_WHAT IS BEING ASKED:_ Would you please transcribe, exactly as written, the lines of the entries below starting at the one that holds "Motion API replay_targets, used" and ending at the one that holds "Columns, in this", both included?

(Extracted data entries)
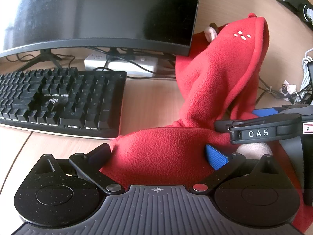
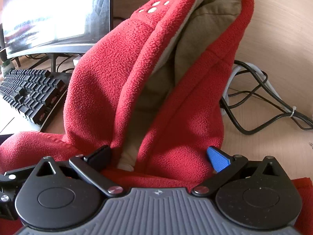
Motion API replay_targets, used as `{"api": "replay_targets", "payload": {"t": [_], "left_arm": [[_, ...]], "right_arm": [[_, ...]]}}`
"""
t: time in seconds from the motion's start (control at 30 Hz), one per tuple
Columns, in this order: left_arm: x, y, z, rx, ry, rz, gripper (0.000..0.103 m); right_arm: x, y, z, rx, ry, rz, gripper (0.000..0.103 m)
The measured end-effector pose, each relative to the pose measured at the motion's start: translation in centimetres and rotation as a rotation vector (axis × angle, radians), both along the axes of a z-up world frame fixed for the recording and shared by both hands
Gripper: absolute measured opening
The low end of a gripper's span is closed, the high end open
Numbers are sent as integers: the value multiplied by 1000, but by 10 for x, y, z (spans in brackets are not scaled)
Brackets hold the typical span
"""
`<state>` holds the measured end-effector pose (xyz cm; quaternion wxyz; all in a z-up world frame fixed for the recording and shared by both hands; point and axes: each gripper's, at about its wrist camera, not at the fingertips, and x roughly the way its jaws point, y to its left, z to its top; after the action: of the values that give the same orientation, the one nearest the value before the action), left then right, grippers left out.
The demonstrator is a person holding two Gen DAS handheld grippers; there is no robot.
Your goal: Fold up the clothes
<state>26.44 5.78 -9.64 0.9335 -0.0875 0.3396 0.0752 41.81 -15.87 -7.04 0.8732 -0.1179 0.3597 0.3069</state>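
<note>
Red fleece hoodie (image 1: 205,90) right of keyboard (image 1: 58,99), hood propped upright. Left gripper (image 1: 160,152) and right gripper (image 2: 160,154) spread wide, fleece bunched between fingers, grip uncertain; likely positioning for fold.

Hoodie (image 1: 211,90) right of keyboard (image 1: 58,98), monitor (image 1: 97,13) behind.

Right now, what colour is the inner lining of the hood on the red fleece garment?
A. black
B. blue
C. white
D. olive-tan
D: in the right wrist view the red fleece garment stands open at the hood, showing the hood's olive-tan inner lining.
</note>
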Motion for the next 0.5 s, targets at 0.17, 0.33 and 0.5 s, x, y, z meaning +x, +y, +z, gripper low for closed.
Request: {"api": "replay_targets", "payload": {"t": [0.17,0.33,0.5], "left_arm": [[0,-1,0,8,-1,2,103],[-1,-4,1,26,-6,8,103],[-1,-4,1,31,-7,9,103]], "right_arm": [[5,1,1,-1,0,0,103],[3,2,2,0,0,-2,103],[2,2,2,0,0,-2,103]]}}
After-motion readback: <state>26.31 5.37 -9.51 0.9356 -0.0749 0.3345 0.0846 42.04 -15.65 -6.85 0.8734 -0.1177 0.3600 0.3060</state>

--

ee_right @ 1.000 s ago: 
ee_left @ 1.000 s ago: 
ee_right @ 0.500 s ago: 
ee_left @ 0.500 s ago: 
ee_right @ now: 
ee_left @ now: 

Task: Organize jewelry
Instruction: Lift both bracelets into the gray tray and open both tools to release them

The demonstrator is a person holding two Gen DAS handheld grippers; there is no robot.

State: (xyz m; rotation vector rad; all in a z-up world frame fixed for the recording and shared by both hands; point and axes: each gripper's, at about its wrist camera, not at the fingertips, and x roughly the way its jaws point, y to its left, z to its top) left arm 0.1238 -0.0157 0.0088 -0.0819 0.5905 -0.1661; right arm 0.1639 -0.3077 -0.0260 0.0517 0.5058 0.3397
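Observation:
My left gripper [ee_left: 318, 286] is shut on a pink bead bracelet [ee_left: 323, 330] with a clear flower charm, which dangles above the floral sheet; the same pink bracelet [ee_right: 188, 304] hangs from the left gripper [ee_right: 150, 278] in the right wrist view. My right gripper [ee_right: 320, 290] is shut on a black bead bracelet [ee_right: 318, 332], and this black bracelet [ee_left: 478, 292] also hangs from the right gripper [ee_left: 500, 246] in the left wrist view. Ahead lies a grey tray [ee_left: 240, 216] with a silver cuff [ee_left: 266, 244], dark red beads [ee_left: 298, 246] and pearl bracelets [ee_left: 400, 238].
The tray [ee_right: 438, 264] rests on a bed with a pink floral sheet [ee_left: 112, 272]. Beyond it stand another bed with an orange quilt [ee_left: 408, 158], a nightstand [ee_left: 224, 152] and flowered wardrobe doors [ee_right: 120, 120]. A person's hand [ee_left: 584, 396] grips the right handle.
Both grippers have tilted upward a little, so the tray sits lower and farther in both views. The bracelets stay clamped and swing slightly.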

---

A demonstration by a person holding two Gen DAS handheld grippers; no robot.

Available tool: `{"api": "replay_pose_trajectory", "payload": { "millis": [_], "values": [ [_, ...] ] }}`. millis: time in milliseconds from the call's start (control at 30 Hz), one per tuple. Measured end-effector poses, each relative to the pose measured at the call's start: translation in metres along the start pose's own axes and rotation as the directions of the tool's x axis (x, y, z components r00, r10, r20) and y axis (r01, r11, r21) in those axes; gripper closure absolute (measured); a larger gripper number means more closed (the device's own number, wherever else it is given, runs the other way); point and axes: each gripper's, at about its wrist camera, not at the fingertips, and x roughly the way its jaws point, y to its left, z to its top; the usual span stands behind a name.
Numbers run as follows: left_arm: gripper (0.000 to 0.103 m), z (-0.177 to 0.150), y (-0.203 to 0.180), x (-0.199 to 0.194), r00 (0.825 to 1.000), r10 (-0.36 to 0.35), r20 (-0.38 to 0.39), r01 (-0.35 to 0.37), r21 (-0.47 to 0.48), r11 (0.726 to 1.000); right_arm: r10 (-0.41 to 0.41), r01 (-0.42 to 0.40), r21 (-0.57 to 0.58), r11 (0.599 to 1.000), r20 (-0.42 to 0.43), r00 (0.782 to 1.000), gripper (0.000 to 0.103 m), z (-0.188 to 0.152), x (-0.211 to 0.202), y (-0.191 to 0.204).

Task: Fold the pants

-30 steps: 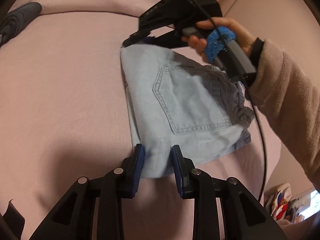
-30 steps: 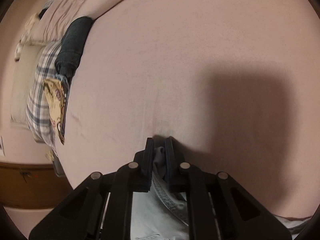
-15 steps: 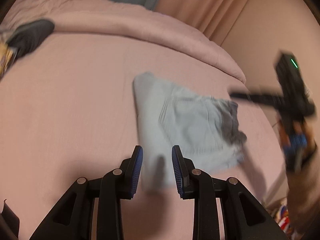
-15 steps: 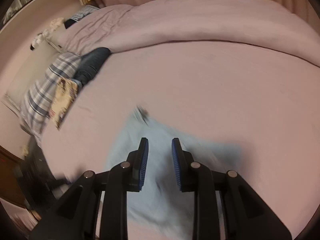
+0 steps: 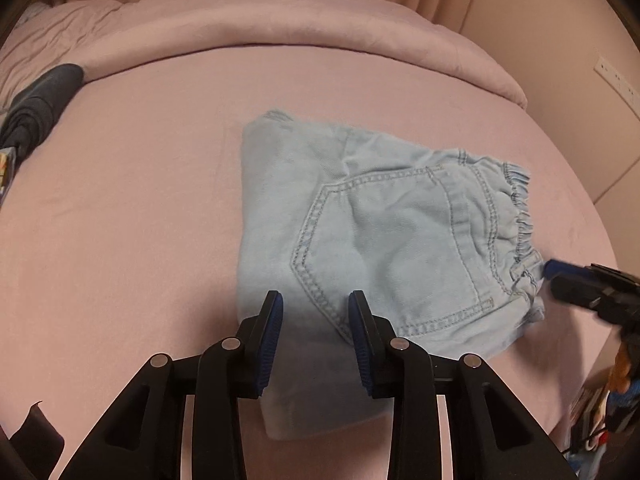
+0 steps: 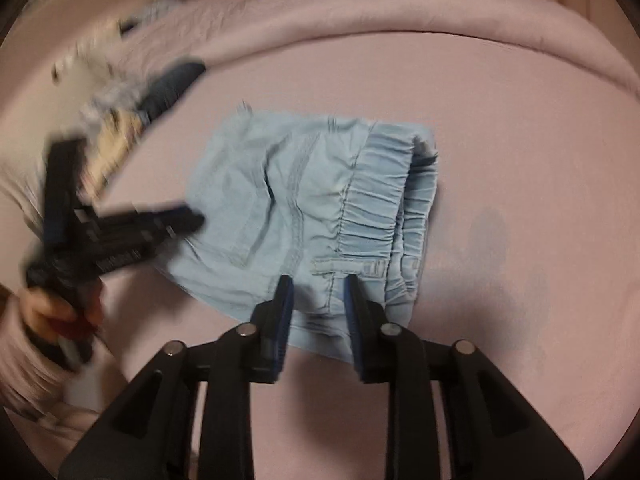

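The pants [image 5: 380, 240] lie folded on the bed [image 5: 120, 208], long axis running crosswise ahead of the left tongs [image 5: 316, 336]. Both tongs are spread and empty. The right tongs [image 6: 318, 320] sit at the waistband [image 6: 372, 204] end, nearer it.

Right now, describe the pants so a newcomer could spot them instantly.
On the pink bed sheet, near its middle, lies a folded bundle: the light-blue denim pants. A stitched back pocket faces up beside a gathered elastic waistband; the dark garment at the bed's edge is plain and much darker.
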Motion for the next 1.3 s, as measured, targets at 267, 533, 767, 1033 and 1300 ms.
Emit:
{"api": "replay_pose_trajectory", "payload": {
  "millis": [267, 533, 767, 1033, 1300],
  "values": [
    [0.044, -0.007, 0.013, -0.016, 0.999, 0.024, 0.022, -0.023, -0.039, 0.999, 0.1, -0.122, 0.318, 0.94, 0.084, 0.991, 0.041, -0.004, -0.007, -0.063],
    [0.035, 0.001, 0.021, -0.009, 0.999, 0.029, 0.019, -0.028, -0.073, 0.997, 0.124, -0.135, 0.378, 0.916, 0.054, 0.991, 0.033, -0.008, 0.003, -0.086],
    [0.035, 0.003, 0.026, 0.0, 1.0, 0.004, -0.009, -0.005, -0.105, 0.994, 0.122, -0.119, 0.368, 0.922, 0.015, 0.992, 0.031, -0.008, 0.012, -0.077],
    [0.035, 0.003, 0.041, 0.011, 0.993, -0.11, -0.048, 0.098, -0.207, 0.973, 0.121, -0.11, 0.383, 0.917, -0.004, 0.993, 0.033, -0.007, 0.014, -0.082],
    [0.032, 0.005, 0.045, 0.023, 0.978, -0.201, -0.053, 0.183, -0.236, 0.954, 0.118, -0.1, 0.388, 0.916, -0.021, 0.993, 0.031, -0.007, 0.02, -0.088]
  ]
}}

_ANSWER FOR THE TASK:_
Motion API replay_targets, used as `{"api": "replay_targets", "payload": {"t": [_], "left_arm": [[_, ...]], "right_arm": [[_, ...]]}}`
"""
t: time in seconds from the motion's start (control at 30 Hz), one per tuple
Columns, in this order: left_arm: x, y, z, rx, ry, rz, gripper (0.000..0.103 m); right_arm: x, y, z, rx, ry, rz, gripper (0.000..0.103 m)

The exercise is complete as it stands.